→ **WORK INSTRUCTION**:
A verbatim copy of the listing is needed; pictures are to be left out.

→ **GIVEN MATERIAL**:

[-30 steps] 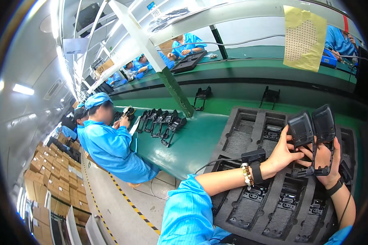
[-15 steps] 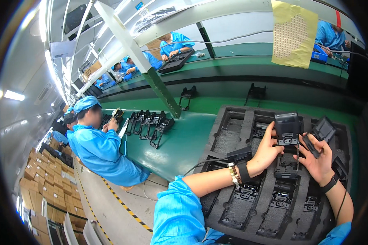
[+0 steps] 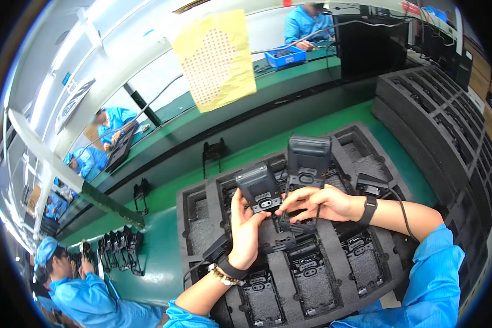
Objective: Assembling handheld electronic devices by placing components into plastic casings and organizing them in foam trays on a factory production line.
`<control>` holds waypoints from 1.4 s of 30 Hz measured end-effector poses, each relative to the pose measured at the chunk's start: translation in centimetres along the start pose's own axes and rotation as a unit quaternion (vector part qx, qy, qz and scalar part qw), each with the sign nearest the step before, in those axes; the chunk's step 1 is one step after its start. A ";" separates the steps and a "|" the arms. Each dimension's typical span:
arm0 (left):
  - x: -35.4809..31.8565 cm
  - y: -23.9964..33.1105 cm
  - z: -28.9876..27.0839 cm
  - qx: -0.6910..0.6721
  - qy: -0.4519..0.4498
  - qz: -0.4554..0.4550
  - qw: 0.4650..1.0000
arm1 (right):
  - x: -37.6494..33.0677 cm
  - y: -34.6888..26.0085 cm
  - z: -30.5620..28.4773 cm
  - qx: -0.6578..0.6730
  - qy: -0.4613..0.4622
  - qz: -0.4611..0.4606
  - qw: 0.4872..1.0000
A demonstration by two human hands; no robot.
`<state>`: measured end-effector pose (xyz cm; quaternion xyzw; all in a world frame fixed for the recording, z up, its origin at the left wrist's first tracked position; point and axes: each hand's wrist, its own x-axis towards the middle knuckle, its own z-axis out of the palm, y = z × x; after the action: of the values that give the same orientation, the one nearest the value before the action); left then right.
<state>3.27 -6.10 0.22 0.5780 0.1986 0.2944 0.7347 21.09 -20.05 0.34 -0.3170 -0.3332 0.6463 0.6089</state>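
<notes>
My left hand (image 3: 245, 229) grips a dark grey handheld device (image 3: 258, 188) held upright over a black foam tray (image 3: 202, 191). My right hand (image 3: 317, 203) holds a second, similar device (image 3: 308, 160) just to the right, its thumb and fingers reaching toward the bottom of the left one. Both hands meet above the tray's middle slots. Each wrist wears a dark strap, and the left also has a beaded bracelet. A thin cable runs from the right wrist strap.
Several tray slots near me hold black devices (image 3: 309, 268). A stack of dark foam trays (image 3: 443, 126) rises at right. A yellow perforated sheet (image 3: 216, 60) hangs ahead. A blue-clad co-worker (image 3: 87, 295) sits at lower left beside several black devices (image 3: 117, 249) on the green bench.
The view has swung right and closer to the tray. My hands have drawn together, bringing the two devices side by side, left now lower than right.
</notes>
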 end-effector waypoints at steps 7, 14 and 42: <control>0.3 -0.3 0.3 0.016 -0.025 0.029 0.999 | 0.1 0.0 -0.6 0.001 -0.015 0.003 1.000; 0.1 2.1 -0.7 0.160 0.021 0.055 0.985 | -0.1 0.2 -0.2 0.015 -0.004 -0.002 1.000; -12.1 8.9 3.6 -0.070 -0.161 0.591 0.787 | 0.6 0.0 0.6 0.000 0.075 0.001 0.997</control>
<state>-5.38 -15.33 9.15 0.5684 -0.3244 0.5868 0.4768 20.56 -19.47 0.67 -0.3646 -0.2862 0.6214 0.6317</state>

→ **RESPONSE AREA**:
[-30 steps] 
[-15 steps] 
[+0 steps] 
Objective: Assembling handheld electronic devices by placing components into plastic casings and organizing them in foam trays on a factory production line.
`<control>` holds waypoints from 1.4 s of 30 Hz measured end-effector poses, each relative to the pose measured at the chunk's start: translation in centimetres along the start pose's own axes and rotation as a unit quaternion (vector part qx, qy, qz and scalar part qw), each with the sign nearest the step before, in those axes; the chunk's step 1 is one step after its start. A ";" separates the steps and a "|" the arms. Each dimension's typical span:
arm0 (left):
  - x: -35.4809..31.8565 cm
  - y: -23.9964..33.1105 cm
  - z: -28.9876..27.0839 cm
  - qx: -0.6910..0.6721
  - qy: -0.4519..0.4498
  - qz: -0.4554..0.4550
  - qw: 0.4650..1.0000
arm1 (right):
  - x: -37.6494..33.0677 cm
  - y: -34.6888..26.0085 cm
  - z: -30.5620..28.4773 cm
  - qx: -0.6578..0.6730
  - qy: -0.4613..0.4622
  - qz: -0.4611..0.4606
  - qw: 0.4872..1.0000
A demonstration by two human hands; no robot.
`<state>`: measured end-effector pose (xyz cm; quaternion xyzw; all in a world frame fixed for the recording, z up, its origin at the left wrist's first tracked position; point and axes: each hand's wrist, its own x-axis towards the middle knuckle, its own z-axis out of the palm, y = z × x; after the action: of the values that give the same orientation, the one nearest the value before the action); left then right.
<state>3.27 -6.10 0.22 0.5780 0.1986 0.2944 0.7347 21.09 -20.05 0.34 -0.3170 -0.3332 0.6463 0.6089</state>
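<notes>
My left hand (image 3: 245, 229) grips a dark grey handheld device (image 3: 258, 188) held upright over a black foam tray (image 3: 202, 191). My right hand (image 3: 317, 203) holds a second, similar device (image 3: 308, 160) just to the right, its thumb and fingers reaching toward the bottom of the left one. Both hands meet above the tray's middle slots. Each wrist wears a dark strap, and the left also has a beaded bracelet. A thin cable runs from the right wrist strap.
Several tray slots near me hold black devices (image 3: 309, 268). A stack of dark foam trays (image 3: 443, 126) rises at right. A yellow perforated sheet (image 3: 216, 60) hangs ahead. A blue-clad co-worker (image 3: 87, 295) sits at lower left beside several black devices (image 3: 117, 249) on the green bench.
The view has swung right and closer to the tray. My hands have drawn together, bringing the two devices side by side, left now lower than right.
</notes>
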 end-effector waypoints at steps 7, 14 and 42: <control>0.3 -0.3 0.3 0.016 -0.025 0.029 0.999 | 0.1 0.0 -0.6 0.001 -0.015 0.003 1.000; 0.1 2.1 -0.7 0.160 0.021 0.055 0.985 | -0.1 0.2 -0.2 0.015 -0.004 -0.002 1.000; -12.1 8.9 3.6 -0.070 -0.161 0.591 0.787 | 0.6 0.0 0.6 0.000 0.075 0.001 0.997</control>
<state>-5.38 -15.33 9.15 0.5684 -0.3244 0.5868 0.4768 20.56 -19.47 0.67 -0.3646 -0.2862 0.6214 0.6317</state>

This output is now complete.